Collection entries:
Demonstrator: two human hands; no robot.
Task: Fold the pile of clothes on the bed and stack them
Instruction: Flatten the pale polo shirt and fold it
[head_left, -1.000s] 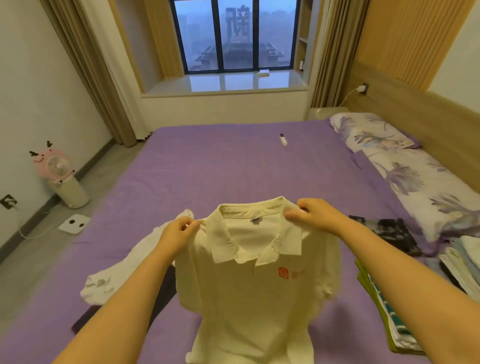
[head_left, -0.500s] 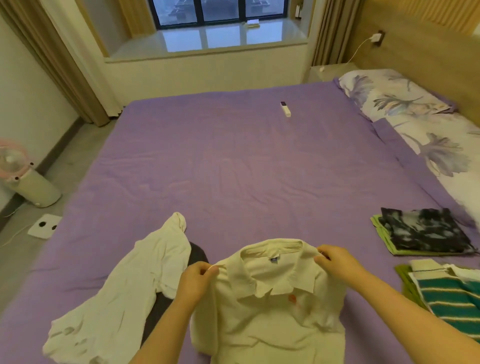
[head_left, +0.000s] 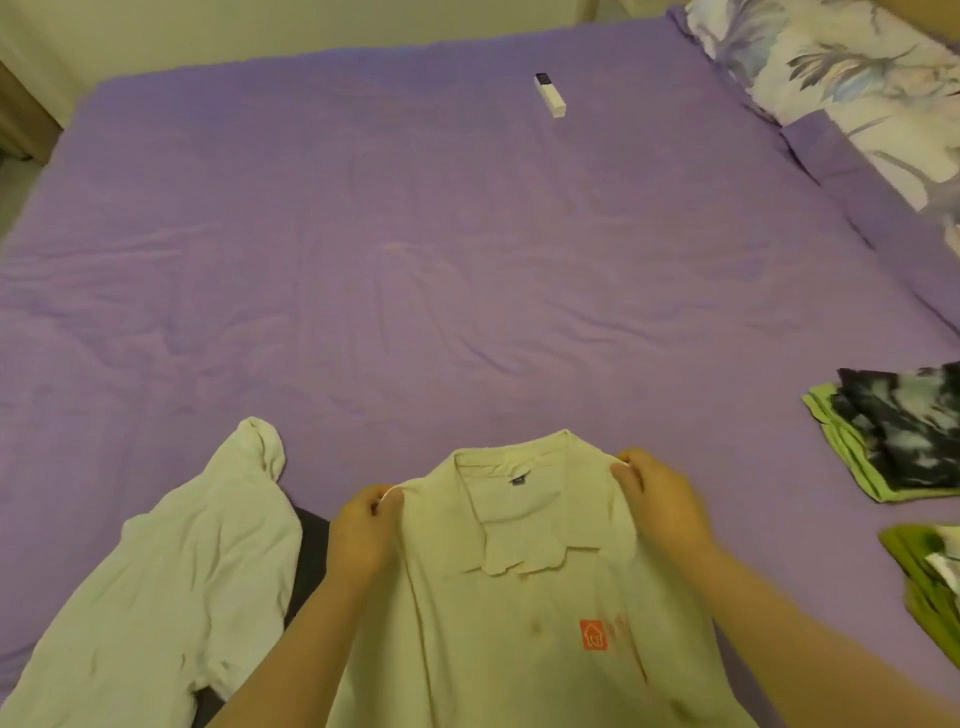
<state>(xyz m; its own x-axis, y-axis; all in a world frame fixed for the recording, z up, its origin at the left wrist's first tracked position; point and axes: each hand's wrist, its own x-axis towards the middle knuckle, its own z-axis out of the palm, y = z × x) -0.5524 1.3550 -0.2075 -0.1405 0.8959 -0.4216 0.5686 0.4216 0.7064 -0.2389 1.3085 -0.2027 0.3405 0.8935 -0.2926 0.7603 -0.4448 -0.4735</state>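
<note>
Head view, hands (head_left: 519, 519) gripping polo shirt (head_left: 519, 613), orange house logo (head_left: 593, 634)

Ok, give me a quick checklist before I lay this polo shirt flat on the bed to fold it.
1. Both shoulders held: ok. The left hand and right hand each pinch a shoulder of the polo shirt.
2. Front faces up: ok, collar and orange logo show.
3. Bare bed ahead: ok.
4. White garment on the left: not ok, it lies right beside the shirt and may get caught under it.
5. Folded stack on the right: ok, apart from the shirt.
6. Shirt's hem straight: cannot tell, out of frame.
</note>
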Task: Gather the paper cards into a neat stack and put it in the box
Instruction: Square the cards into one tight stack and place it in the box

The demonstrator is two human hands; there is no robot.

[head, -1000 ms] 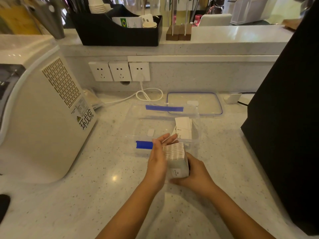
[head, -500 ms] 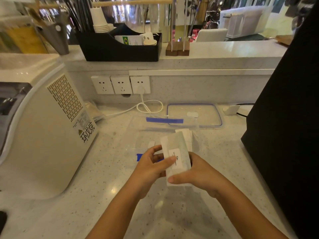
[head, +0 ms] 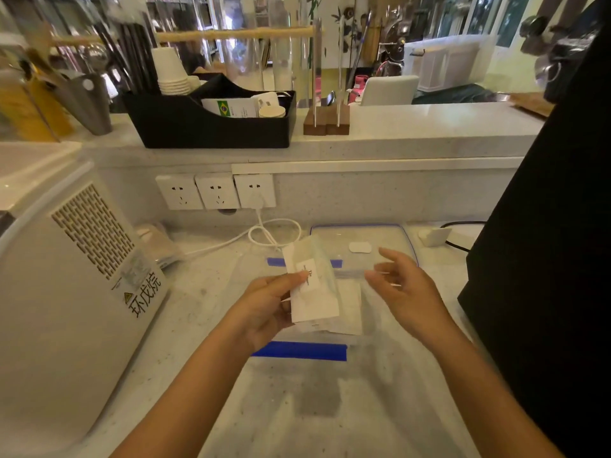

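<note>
My left hand (head: 264, 305) grips a stack of white paper cards (head: 312, 285) by its left edge, holding it tilted over the clear plastic box (head: 299, 351), which has blue latches. More white cards (head: 347, 312) lie inside the box under the stack. My right hand (head: 401, 287) hovers just right of the stack with fingers spread, touching nothing. The box's clear lid (head: 390, 239), rimmed in blue, lies flat on the counter behind the box.
A white appliance (head: 66, 292) fills the left side. A tall black machine (head: 542, 242) stands at the right. Wall sockets (head: 215, 191) and a looped white cable (head: 274, 233) are behind the box. A black organiser (head: 211, 123) sits on the raised ledge.
My right hand let go of the card stack and drew off to the right. My left hand now holds the stack alone, moved further over the box.
</note>
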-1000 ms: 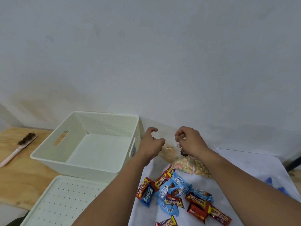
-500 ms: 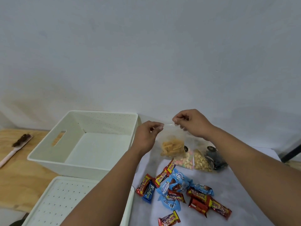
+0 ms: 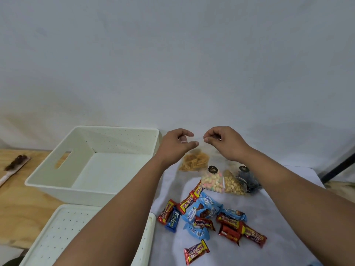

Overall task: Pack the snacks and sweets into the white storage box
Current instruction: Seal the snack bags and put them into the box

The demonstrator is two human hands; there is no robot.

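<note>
Both of my hands are raised just right of the white storage box, pinching the top edge of a clear bag of orange-brown stick snacks. My left hand nips one upper corner between thumb and forefinger; my right hand nips the other, its remaining fingers curled in. The bag hangs below the fingers, its sealed top running left to right between the two pinches; I cannot tell if its bottom clears the white cloth.

The box sits open and empty to the left of the bag, its near-right wall just beside my left wrist, so I judge the carry to be a short sweep leftward over that rim, with the left hand leading.

Three more clear bags, pastel sweets, pale nuts and something dark, lie on the cloth nearer me, and a scatter of wrapped chocolate bars nearer still. The box lid rests in front of the box.
</note>
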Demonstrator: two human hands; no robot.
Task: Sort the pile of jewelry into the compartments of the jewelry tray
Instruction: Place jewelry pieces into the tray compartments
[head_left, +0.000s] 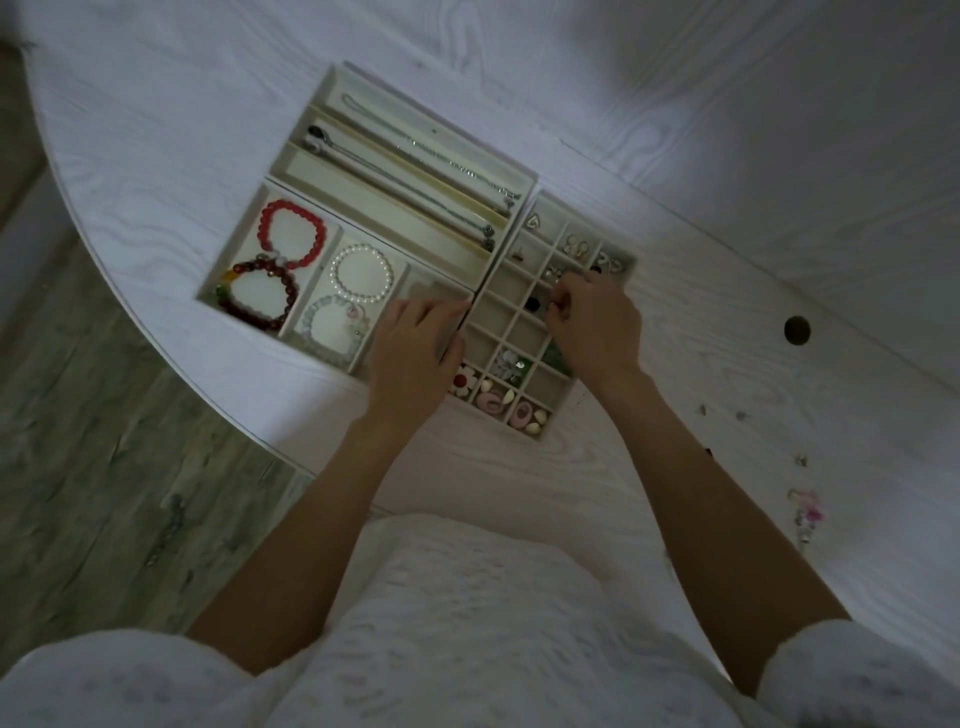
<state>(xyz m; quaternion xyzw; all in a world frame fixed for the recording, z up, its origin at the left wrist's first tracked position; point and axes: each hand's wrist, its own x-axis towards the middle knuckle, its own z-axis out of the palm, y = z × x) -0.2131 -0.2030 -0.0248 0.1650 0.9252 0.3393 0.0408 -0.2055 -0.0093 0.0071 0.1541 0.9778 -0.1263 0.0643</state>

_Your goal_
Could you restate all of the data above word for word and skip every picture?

_Solution to the exercise_
Demonstrator: two human hands; no robot.
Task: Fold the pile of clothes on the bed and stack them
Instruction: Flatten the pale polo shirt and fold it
[head_left, -1.000s] 
[head_left, -0.500s] 
[head_left, +0.000s] 
<state>(xyz m; its own x-axis, y-axis; all in a world frame fixed for the recording, z up, its origin at the left wrist's first tracked position; point and axes: each hand's wrist, its own x-axis towards the middle knuckle, its own z-axis out of the palm, y = z × x) -0.5524 1.3550 -0.2075 -0.1405 0.8959 -0.4216 0.5686 0.4216 0.7064 -0.2389 1.3085 -0.2027 0.3405 0.8935 -0.2926 0.7603 -0.4448 -0.4735</state>
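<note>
Head view, hands (head_left: 519, 519) gripping polo shirt (head_left: 519, 613), orange house logo (head_left: 593, 634)

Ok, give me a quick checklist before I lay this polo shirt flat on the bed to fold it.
1. Both shoulders held: ok. The left hand and right hand each pinch a shoulder of the polo shirt.
2. Front faces up: ok, collar and orange logo show.
3. Bare bed ahead: ok.
4. White garment on the left: not ok, it lies right beside the shirt and may get caught under it.
5. Folded stack on the right: ok, apart from the shirt.
6. Shirt's hem straight: cannot tell, out of frame.
</note>
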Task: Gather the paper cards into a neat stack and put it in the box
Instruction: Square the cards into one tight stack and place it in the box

The demonstrator is two human hands; there is no robot.

[head, -1000 ms] 
[head, -500 ms] 
[head, +0 ms] 

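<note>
My left hand (head: 264, 305) grips a stack of white paper cards (head: 312, 285) by its left edge, holding it tilted over the clear plastic box (head: 299, 351), which has blue latches. More white cards (head: 347, 312) lie inside the box under the stack. My right hand (head: 401, 287) hovers just right of the stack with fingers spread, touching nothing. The box's clear lid (head: 390, 239), rimmed in blue, lies flat on the counter behind the box.
A white appliance (head: 66, 292) fills the left side. A tall black machine (head: 542, 242) stands at the right. Wall sockets (head: 215, 191) and a looped white cable (head: 274, 233) are behind the box. A black organiser (head: 211, 123) sits on the raised ledge.
My right hand let go of the card stack and drew off to the right. My left hand now holds the stack alone, moved further over the box.
</note>
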-1000 ms: 
-500 ms: 
+0 ms: 

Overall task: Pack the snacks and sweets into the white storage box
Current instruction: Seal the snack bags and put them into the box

The demonstrator is two human hands; there is no robot.

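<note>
Both of my hands are raised just right of the white storage box, pinching the top edge of a clear bag of orange-brown stick snacks. My left hand nips one upper corner between thumb and forefinger; my right hand nips the other, its remaining fingers curled in. The bag hangs below the fingers, its sealed top running left to right between the two pinches; I cannot tell if its bottom clears the white cloth.

The box sits open and empty to the left of the bag, its near-right wall just beside my left wrist, so I judge the carry to be a short sweep leftward over that rim, with the left hand leading.

Three more clear bags, pastel sweets, pale nuts and something dark, lie on the cloth nearer me, and a scatter of wrapped chocolate bars nearer still. The box lid rests in front of the box.
</note>
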Demonstrator: two human hands; no robot.
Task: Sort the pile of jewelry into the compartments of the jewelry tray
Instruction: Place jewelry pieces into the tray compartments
[head_left, +0.000s] 
<state>(xyz m; quaternion xyzw; all in a world frame fixed for the recording, z up, its origin at the left wrist's first tracked position; point and axes: each hand's wrist, its own x-axis towards the middle knuckle, its own z-axis out of the palm, y = z × x) -0.2131 -0.2030 -0.0248 0.1650 0.9252 0.3393 0.0408 -0.2055 -0.0093 0.0071 0.1541 0.9778 -0.1263 0.0643</state>

Now the exercise is finished.